Task item> Write the listing below again, word for word.
[[ Available data open ]]
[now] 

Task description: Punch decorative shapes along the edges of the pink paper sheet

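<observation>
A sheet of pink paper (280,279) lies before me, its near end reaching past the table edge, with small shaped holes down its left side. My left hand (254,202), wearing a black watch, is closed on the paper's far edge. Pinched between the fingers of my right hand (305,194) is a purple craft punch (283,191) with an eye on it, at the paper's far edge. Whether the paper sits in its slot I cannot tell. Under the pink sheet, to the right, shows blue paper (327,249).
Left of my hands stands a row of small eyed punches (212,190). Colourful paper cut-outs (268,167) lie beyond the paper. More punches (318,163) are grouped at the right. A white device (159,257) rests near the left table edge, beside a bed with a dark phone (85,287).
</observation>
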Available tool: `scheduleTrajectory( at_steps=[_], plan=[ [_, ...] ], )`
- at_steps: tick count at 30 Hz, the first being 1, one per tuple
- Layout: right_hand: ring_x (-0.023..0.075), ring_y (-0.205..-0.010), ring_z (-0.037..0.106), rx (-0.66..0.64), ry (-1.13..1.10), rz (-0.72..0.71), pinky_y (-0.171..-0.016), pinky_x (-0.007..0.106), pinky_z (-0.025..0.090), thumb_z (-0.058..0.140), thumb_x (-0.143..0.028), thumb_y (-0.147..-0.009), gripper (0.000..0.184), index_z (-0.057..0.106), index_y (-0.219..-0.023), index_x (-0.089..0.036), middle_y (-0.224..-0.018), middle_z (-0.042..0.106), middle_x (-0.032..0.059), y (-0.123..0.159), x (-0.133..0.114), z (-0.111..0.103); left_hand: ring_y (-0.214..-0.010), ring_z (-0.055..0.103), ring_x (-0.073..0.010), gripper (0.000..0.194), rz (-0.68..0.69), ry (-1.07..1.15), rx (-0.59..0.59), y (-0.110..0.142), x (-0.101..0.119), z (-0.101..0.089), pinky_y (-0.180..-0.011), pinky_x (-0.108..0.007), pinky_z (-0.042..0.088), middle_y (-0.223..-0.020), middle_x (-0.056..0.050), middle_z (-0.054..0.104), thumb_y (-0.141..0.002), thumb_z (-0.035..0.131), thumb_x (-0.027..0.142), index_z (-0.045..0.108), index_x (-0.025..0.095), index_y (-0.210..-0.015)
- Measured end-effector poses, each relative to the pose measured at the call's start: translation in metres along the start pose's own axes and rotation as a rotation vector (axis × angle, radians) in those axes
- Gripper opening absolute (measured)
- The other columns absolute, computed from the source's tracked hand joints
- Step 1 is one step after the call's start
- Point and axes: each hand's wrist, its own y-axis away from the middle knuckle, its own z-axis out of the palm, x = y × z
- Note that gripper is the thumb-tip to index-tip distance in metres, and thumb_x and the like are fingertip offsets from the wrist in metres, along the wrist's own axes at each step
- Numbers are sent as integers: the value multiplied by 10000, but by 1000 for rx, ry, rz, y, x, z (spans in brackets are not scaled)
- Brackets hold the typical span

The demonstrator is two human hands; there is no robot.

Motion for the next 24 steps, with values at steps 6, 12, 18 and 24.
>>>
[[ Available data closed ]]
Exercise output>
[now] 

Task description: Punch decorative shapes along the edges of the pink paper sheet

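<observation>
A sheet of pink paper (280,279) lies before me, its near end reaching past the table edge, with small shaped holes down its left side. My left hand (254,202), wearing a black watch, is closed on the paper's far edge. Pinched between the fingers of my right hand (305,194) is a purple craft punch (283,191) with an eye on it, at the paper's far edge. Whether the paper sits in its slot I cannot tell. Under the pink sheet, to the right, shows blue paper (327,249).
Left of my hands stands a row of small eyed punches (212,190). Colourful paper cut-outs (268,167) lie beyond the paper. More punches (318,163) are grouped at the right. A white device (159,257) rests near the left table edge, beside a bed with a dark phone (85,287).
</observation>
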Available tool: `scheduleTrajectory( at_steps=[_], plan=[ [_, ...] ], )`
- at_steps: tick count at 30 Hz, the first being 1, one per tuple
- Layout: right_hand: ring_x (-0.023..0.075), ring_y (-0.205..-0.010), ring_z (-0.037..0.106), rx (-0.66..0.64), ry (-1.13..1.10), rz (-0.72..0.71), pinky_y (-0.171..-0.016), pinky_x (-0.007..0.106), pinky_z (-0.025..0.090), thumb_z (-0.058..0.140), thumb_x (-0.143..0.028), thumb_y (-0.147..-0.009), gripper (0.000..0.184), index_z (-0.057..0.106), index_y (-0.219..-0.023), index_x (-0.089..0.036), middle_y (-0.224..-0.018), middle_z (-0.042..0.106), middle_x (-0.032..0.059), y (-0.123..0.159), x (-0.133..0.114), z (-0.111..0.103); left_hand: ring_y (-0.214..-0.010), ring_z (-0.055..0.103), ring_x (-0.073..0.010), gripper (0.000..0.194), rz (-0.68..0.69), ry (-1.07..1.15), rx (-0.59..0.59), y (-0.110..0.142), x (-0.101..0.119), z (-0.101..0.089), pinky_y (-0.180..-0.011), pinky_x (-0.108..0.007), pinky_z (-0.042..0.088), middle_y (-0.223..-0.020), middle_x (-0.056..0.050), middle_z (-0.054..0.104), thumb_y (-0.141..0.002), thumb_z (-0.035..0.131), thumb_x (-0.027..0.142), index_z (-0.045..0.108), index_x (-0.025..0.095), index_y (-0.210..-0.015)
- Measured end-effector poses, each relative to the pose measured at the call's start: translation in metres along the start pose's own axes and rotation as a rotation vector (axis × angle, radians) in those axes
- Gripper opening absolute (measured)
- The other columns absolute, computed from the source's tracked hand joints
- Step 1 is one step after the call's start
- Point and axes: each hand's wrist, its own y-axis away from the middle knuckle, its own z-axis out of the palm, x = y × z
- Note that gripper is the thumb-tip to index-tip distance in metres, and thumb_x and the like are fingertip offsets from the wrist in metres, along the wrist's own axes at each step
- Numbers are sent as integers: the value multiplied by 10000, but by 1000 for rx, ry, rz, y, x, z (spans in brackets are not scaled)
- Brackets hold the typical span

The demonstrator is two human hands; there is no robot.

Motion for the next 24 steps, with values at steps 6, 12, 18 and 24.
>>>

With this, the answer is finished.